▶ **TASK STATEMENT**
Please return the listing below word for word, minus its pictures.

▶ **DATA**
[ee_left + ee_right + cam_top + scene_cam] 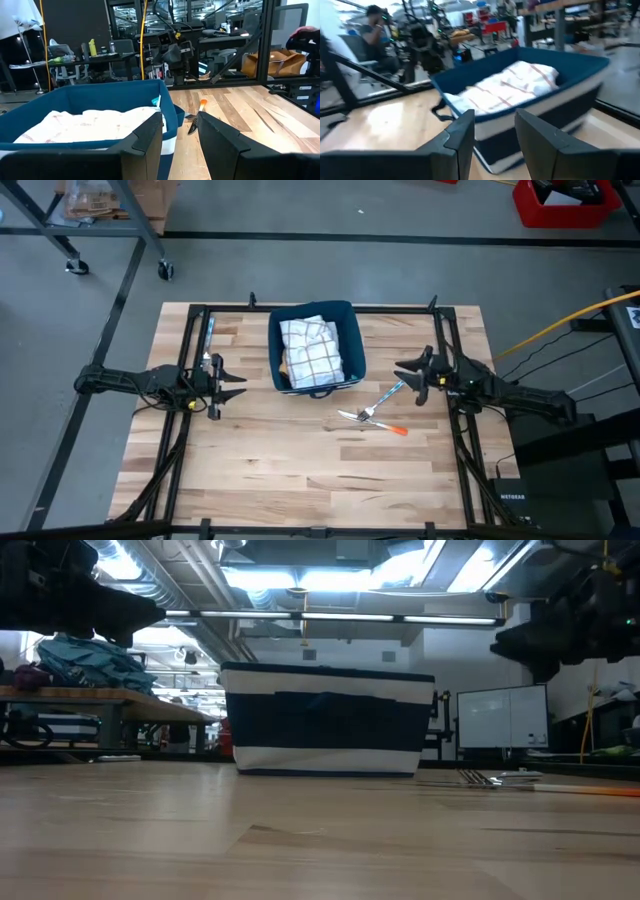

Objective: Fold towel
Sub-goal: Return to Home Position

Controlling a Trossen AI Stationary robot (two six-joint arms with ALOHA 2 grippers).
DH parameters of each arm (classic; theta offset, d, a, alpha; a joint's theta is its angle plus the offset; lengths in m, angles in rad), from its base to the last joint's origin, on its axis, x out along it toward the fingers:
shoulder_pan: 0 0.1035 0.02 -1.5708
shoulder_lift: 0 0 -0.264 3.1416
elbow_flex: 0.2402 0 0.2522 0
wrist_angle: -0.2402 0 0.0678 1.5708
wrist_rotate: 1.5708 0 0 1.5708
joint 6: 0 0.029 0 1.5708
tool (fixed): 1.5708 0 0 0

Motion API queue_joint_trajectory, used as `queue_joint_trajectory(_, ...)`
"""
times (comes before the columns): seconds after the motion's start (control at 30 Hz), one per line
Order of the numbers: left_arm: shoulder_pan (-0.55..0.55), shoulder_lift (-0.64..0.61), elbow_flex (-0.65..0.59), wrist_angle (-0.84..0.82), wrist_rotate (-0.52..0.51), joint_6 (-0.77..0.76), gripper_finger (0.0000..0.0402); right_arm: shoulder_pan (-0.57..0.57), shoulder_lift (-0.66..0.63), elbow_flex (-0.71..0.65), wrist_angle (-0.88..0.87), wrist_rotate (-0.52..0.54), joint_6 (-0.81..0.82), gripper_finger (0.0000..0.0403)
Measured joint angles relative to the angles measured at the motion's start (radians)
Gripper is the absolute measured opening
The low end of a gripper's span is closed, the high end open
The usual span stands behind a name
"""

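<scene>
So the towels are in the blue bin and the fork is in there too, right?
Not quite. The towels are in the blue bin, but the fork is not in there. It lies on the table outside the bin, next to an orange-handled thing. The high view shows it.

The left arm (130,383) and right arm (520,393) are slim, matt black, built of blocky jointed segments. Black cables (168,465) trail from them along the table's (300,470) sides. The left gripper (243,386) and right gripper (400,376) have flat, angular black fingers (145,145).
</scene>
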Motion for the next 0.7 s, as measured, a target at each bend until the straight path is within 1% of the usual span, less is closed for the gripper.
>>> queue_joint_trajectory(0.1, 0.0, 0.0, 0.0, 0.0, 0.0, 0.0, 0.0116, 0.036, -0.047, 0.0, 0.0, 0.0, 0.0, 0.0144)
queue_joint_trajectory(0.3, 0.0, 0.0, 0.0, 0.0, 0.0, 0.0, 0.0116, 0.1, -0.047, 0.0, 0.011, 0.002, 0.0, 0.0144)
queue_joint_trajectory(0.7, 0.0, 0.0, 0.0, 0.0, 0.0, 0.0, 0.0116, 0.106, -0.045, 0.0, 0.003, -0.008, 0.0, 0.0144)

▶ **RESULT**
[ee_left + ee_right + cam_top + scene_cam] 

Objective: Fold towel
Sub-goal: Return to Home Position

Controlling a Trossen AI Stationary robot (two six-joint arms with ALOHA 2 grippers).
DH parameters of each arm (classic; theta offset, d, a, alpha; a joint's theta is its angle plus the offset; lengths in m, angles in rad), from its base to the last joint's origin, on its axis, x out along it toward the fingers:
shoulder_pan: 0 0.1035 0.02 -1.5708
shoulder_lift: 0 0 -0.264 3.1416
elbow_flex: 0.2402 0 0.2522 0
wrist_angle: -0.2402 0 0.0678 1.5708
wrist_rotate: 1.5708 0 0 1.5708
joint 6: 0 0.029 0 1.5708
tool (fixed): 1.5708 0 0 0

Motion API queue_joint_trajectory, used as `queue_joint_trajectory(_, ...)`
"""
times (comes before the columns): seconds after the motion's start (control at 30 Hz), one per line
Order of the numbers: left_arm: shoulder_pan (-0.55..0.55), shoulder_lift (-0.64..0.61), elbow_flex (-0.65..0.59), wrist_angle (-0.84..0.82), wrist_rotate (-0.52..0.51), joint_6 (-0.77..0.76), gripper_finger (0.0000..0.0402); right_arm: shoulder_pan (-0.57..0.57), shoulder_lift (-0.66..0.63), elbow_flex (-0.71..0.65), wrist_angle (-0.88..0.87), wrist_rotate (-0.52..0.54), joint_6 (-0.81..0.82), gripper_finger (0.0000..0.0403)
Measured joint angles relative to the angles measured at the motion's start (radians)
Gripper is the absolute measured opening
The low end of a gripper's span is closed, the high end open
The usual span stands behind a name
"""

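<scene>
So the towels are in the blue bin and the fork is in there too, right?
Not quite. The towels are in the blue bin, but the fork is not in there. It lies on the table outside the bin, next to an orange-handled thing. The high view shows it.

The left arm (130,383) and right arm (520,393) are slim, matt black, built of blocky jointed segments. Black cables (168,465) trail from them along the table's (300,470) sides. The left gripper (243,386) and right gripper (400,376) have flat, angular black fingers (145,145).
</scene>
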Motion for the next 0.7 s, as measured, a target at each bend until the straight path is within 1% of the usual span, less is closed for the gripper.
>>> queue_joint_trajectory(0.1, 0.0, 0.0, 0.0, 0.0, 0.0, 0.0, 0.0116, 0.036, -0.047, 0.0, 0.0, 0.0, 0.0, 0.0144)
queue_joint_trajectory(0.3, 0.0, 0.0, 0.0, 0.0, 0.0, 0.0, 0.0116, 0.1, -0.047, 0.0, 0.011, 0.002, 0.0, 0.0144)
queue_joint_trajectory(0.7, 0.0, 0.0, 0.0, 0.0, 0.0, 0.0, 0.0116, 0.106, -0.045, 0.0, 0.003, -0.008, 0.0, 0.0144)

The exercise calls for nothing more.